ASSIGNMENT
When you spot the word "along" in a line of the data below, copy that line.

Start of DATA RECORDS

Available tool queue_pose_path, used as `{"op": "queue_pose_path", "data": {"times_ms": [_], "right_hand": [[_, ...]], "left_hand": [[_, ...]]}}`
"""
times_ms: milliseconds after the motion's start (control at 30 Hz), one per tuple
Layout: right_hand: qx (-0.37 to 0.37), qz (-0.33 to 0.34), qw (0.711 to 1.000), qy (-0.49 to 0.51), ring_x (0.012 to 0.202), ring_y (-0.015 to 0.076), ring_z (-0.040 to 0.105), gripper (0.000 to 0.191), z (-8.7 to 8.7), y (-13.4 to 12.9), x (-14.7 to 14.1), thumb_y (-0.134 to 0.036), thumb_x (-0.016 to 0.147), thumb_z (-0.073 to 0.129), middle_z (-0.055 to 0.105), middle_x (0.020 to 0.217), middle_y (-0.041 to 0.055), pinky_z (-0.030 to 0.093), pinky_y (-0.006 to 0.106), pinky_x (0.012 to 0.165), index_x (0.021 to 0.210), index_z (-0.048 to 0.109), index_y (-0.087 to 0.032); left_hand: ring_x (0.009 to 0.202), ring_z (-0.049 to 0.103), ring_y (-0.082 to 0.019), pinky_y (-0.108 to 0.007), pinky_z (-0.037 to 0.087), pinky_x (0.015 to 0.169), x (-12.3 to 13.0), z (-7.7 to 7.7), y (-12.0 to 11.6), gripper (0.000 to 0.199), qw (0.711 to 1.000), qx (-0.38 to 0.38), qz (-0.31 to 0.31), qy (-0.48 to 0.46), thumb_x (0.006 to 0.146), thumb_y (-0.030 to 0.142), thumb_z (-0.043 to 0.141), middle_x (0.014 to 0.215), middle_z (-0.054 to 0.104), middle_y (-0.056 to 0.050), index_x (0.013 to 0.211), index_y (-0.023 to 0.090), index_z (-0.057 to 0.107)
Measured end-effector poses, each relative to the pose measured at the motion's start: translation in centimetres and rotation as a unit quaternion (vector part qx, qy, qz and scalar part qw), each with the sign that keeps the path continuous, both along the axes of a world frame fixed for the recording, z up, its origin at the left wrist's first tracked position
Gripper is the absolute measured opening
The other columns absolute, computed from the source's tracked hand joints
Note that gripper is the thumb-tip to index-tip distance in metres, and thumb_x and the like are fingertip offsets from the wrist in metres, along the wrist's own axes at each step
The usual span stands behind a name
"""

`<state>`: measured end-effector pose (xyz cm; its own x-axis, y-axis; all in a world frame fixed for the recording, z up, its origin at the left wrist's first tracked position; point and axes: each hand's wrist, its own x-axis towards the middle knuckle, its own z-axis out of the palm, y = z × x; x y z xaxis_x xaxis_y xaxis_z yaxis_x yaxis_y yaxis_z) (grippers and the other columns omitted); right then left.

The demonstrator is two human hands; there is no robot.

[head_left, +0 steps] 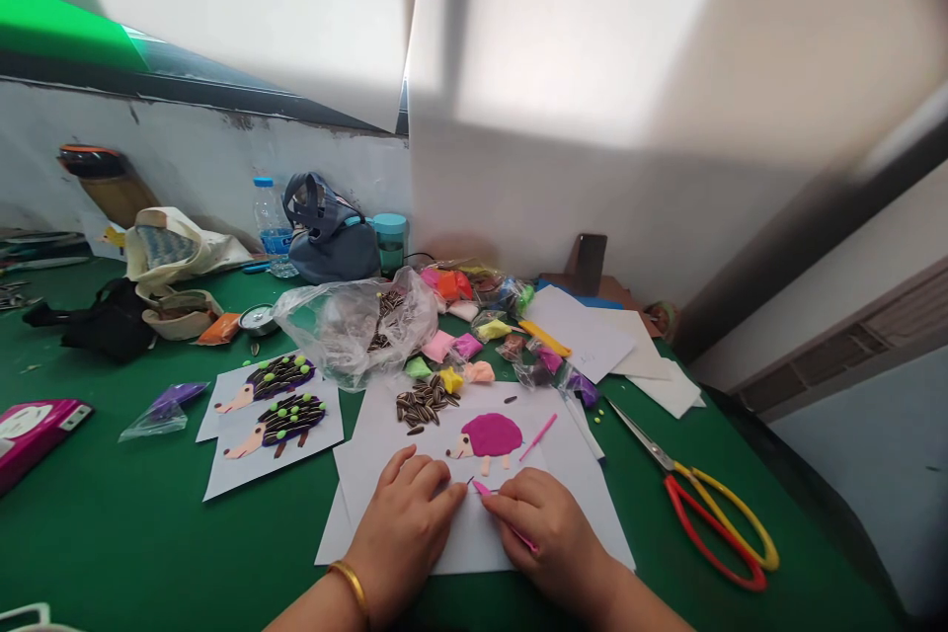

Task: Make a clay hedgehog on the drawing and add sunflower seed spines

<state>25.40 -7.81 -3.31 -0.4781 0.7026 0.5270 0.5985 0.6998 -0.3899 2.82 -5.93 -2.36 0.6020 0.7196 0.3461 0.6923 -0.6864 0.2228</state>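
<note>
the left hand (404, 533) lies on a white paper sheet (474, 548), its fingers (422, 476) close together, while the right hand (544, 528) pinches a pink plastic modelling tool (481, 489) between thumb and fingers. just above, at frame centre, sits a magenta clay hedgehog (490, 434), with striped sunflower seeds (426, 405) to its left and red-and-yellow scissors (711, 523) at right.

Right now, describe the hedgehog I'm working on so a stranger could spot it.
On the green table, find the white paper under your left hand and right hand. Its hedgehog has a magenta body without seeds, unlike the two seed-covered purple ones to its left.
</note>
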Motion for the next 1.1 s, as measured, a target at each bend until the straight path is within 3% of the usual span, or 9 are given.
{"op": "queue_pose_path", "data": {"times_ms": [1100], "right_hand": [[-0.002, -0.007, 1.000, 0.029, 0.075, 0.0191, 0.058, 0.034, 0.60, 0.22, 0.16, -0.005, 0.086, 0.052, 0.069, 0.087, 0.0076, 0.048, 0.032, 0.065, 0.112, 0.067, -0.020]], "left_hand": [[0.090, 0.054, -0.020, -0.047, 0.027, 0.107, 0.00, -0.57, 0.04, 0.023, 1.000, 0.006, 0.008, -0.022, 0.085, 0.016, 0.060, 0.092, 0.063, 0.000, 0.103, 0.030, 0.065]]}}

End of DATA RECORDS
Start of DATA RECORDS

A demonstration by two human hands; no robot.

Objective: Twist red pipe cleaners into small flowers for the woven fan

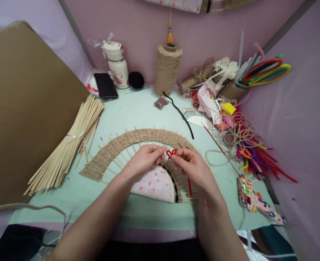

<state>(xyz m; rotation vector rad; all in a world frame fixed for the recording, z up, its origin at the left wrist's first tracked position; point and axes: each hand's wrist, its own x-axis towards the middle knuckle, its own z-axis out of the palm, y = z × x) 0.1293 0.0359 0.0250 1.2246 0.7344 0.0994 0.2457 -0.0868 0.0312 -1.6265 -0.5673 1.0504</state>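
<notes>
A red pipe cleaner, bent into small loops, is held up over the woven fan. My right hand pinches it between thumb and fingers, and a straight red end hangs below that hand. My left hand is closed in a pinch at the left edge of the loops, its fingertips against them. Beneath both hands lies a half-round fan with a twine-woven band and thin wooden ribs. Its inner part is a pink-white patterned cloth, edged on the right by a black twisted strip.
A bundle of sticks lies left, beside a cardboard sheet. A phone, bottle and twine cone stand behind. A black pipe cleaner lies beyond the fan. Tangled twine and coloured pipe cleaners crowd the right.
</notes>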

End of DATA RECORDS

TASK ANSWER
Measured end-effector poses, each relative to the pose measured at the motion's start: translation in centimetres and rotation as a unit quaternion (vector part qx, qy, qz and scalar part qw), each with the sign that keeps the path continuous, both along the axes of a world frame fixed for the recording, z up, its origin at the left wrist's first tracked position
Note that gripper is the thumb-tip to index-tip distance in metres, and thumb_x and the like are fingertip offsets from the wrist in metres, along the wrist's own axes at each step

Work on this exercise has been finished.